*DIRECTIONS*
Give back an exact copy of the lines in the records below, from the line that has "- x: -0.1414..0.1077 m" through the line that has "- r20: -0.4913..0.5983", and nothing besides.
□ □ □ □ □ □ □
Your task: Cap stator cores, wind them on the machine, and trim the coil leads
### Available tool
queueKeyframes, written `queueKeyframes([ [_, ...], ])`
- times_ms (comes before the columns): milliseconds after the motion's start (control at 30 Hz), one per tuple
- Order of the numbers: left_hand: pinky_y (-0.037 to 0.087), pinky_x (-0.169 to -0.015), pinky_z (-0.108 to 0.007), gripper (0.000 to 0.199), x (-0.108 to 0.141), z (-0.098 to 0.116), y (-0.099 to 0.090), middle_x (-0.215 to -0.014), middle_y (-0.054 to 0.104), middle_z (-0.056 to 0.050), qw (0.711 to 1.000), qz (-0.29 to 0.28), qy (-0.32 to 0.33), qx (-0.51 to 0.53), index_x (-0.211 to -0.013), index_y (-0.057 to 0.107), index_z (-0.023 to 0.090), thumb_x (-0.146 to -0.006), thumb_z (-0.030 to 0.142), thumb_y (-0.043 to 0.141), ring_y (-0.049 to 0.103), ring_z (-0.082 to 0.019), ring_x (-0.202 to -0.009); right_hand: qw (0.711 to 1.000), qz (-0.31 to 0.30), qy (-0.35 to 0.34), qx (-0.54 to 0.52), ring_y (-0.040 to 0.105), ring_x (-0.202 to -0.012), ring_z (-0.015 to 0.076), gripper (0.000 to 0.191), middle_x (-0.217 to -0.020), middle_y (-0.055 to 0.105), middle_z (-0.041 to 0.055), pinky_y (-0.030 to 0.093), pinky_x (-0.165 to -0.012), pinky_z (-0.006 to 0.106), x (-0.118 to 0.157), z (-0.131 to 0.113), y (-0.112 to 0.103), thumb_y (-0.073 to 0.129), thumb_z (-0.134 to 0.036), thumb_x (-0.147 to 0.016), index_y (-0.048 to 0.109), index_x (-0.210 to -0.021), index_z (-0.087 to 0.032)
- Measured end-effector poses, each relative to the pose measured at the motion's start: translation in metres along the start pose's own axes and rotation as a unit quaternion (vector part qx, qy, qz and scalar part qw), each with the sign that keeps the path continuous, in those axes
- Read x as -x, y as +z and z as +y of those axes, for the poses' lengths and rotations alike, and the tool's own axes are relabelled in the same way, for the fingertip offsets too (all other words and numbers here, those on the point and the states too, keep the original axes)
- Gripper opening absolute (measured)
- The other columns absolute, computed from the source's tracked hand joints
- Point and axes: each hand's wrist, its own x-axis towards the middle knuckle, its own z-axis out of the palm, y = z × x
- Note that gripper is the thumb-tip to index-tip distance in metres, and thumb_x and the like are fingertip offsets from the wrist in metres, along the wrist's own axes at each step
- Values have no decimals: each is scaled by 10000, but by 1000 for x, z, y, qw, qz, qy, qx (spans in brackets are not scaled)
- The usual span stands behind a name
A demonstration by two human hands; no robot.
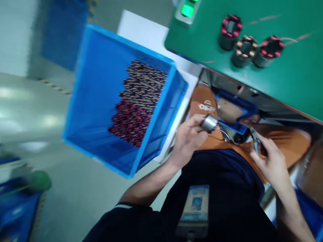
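Between the fingers of my left hand (pixel 188 136) is a silvery metal cylinder (pixel 210 123), held over my lap. My right hand (pixel 272 156) is closed around a small cutting tool with blue handles (pixel 255 141), its jaws pointing up and left. On the green table stand a pink-and-black wound cylinder (pixel 227 35), a tan-topped one (pixel 243 52) and another pink-topped one (pixel 268 52) with a thin pale wire. To the left, a blue crate (pixel 99 84) holds rows of tan-topped cylinders (pixel 142 84) and pink-topped cylinders (pixel 131 122).
The green table (pixel 300 70) fills the upper right, its edge running above my legs. A box with a lit green switch (pixel 188 10) sits at its corner. Below the table is a blue bin with cardboard (pixel 228 109). A badge (pixel 196 203) hangs on my front.
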Motion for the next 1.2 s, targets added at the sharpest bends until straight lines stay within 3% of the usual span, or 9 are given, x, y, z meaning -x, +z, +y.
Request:
queueKeyframes([
  [100,741,-861,-326,393,24,50,-98,-1187,827,-40,963,130,144,-188,-1084,836,252,-902,528,1049,852,-185,-979,997,-64,-15,43,734,-797,261,591,-954,677,33,621,-782,406,4,33,7,709,-532,-1111,738,-1644,-277],
  [167,689,-774,-297,424,37,81,-158,-1117,817,0,880,255,204,-345,-992,800,235,-886,558,1054,795,-150,-956,993,-97,-13,64,746,-751,289,604,-939,674,35,631,-732,447,3,50,9,702,-598,-1097,746,-1623,-304],
  [233,643,-733,-316,451,44,99,-206,-996,816,10,806,304,238,-449,-933,816,233,-858,603,1060,744,-139,-849,990,-119,-8,76,762,-715,309,612,-966,697,47,627,-665,467,-2,60,11,698,-650,-1084,748,-1609,-339],
  [367,651,-933,-423,341,39,81,-250,-1116,857,-64,778,198,180,-569,-1014,893,263,-965,591,969,794,-241,-1016,985,-138,-31,95,761,-641,304,630,-1006,702,46,593,-579,465,-20,63,13,686,-700,-1066,736,-1606,-380],
  [633,494,-770,-367,147,-17,1,-238,-1088,727,-104,734,7,42,-678,-962,904,234,-989,372,947,623,-298,-1102,978,-142,-43,147,790,-704,286,656,-985,683,37,553,-585,387,-39,39,14,648,-707,-1044,764,-1544,-298],
  [767,535,-906,-416,110,-37,-3,-237,-1164,745,-139,696,-27,-2,-718,-1007,868,180,-1024,286,890,611,-330,-1211,977,-152,-24,145,784,-719,261,659,-1061,740,62,569,-618,370,-32,35,13,649,-686,-1039,772,-1549,-287],
  [933,544,-948,-413,267,-39,12,-231,-1231,779,-148,659,1,-30,-751,-1171,780,160,-989,284,931,646,-335,-1208,982,-151,-5,114,808,-813,286,571,-1008,738,54,629,-708,393,-23,25,23,671,-607,-1046,793,-1496,-276],
  [1067,566,-894,-426,372,-39,48,-212,-1217,774,-132,672,39,28,-739,-1187,724,194,-990,409,954,711,-342,-1139,983,-164,25,74,835,-943,287,575,-1140,767,85,685,-904,442,-20,1,34,642,-487,-1070,762,-1583,-257],
  [1200,616,-1015,-475,343,-70,88,-165,-1132,779,-65,743,66,265,-611,-1168,773,305,-998,559,929,739,-324,-1091,987,-154,35,44,827,-1042,289,638,-1184,751,87,691,-1020,466,-24,-13,39,654,-346,-1017,737,-1643,-258],
])
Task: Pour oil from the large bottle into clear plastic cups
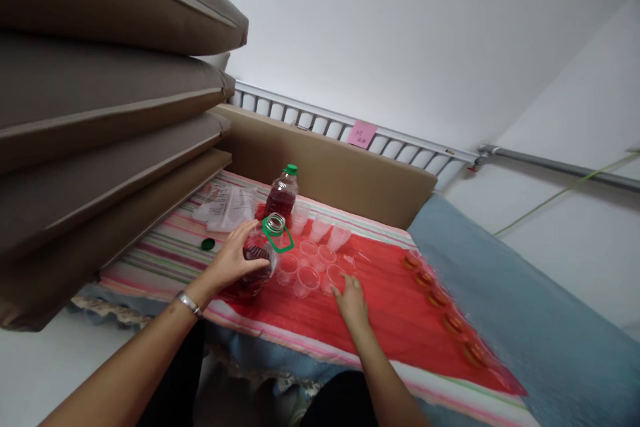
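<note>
My left hand [239, 257] is wrapped round the side of a clear jug [260, 248] of dark red liquid. Its mouth is uncapped, and a green handle ring [287, 240] hangs at the neck. With thumb and fingers, my right hand [353, 300] grips a clear plastic cup [334, 275] near its rim. Several more clear cups [307, 279] stand close together between the two hands. Behind them lie stacks of nested cups [320, 229]. On the striped cloth left of the jug is a loose green cap [208, 243].
Another jug [283, 195] with a green cap stands at the back. Beside it lies a clear plastic bag [231, 208]. A red sheet [390, 293] covers the surface, with several round amber pieces [439, 295] along its right edge. Folded padded panels [115, 80] rise at left.
</note>
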A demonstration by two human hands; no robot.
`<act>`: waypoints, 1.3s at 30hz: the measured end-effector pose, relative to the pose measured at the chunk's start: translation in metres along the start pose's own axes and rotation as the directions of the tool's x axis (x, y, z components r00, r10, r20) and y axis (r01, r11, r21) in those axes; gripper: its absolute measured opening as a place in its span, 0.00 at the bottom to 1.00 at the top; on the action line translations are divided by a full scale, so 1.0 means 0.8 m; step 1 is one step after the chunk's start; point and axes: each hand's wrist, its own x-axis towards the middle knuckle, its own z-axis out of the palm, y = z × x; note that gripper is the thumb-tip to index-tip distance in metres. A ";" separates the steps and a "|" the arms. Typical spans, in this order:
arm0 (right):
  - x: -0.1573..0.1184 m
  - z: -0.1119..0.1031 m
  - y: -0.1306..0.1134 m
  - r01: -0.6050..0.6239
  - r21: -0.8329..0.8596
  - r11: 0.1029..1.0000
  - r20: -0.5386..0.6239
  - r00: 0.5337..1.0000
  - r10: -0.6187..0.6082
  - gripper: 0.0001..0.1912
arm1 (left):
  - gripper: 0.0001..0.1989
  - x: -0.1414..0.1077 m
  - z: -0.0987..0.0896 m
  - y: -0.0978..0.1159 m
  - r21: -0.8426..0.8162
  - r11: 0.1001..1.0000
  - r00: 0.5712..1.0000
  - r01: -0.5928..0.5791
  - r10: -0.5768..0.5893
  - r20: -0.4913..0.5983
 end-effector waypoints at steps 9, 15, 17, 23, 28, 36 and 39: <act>0.010 0.010 0.024 0.014 -0.003 1.000 0.080 0.997 -0.014 0.11 | 0.41 0.002 -0.001 0.002 0.035 0.999 1.000 -0.006 0.006 0.005; 0.014 -0.009 0.039 0.021 -0.005 1.000 0.107 0.994 -0.020 0.15 | 0.41 0.004 0.001 0.001 0.056 0.998 1.000 0.007 -0.007 0.005; 0.021 -0.021 0.032 0.050 0.000 0.999 0.059 0.997 -0.050 0.19 | 0.40 0.004 0.001 0.000 0.057 0.998 1.000 0.005 -0.006 0.007; 0.063 -0.028 -0.014 0.150 -0.119 0.982 0.013 0.989 -0.149 0.19 | 0.40 0.002 0.000 -0.001 0.071 0.997 1.000 -0.011 0.010 0.020; 0.086 0.000 -0.037 0.177 -0.163 0.971 0.054 0.984 -0.170 0.14 | 0.41 0.000 0.000 -0.002 0.099 0.995 1.000 0.005 -0.007 0.025; 0.091 -0.001 -0.031 0.154 -0.202 0.967 0.020 0.988 -0.153 0.15 | 0.41 -0.001 0.000 0.001 0.088 0.996 1.000 0.010 -0.012 0.026; 0.084 -0.014 -0.041 0.138 -0.191 0.972 0.009 0.990 -0.138 0.15 | 0.41 0.000 -0.001 0.002 0.091 0.996 1.000 0.007 -0.009 0.026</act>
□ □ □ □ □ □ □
*ANSWER AREA*
  - x: -0.1414..0.1077 m
  - z: -0.0987..0.0896 m
  - y: -0.0978..0.1159 m
  - r21: -0.8426..0.8162
  - r11: 0.1001..1.0000
  - r00: 0.5712..1.0000
  - r01: -0.5928..0.5791
  - r10: -0.5768..0.5893
  - r20: -0.4913..0.5983

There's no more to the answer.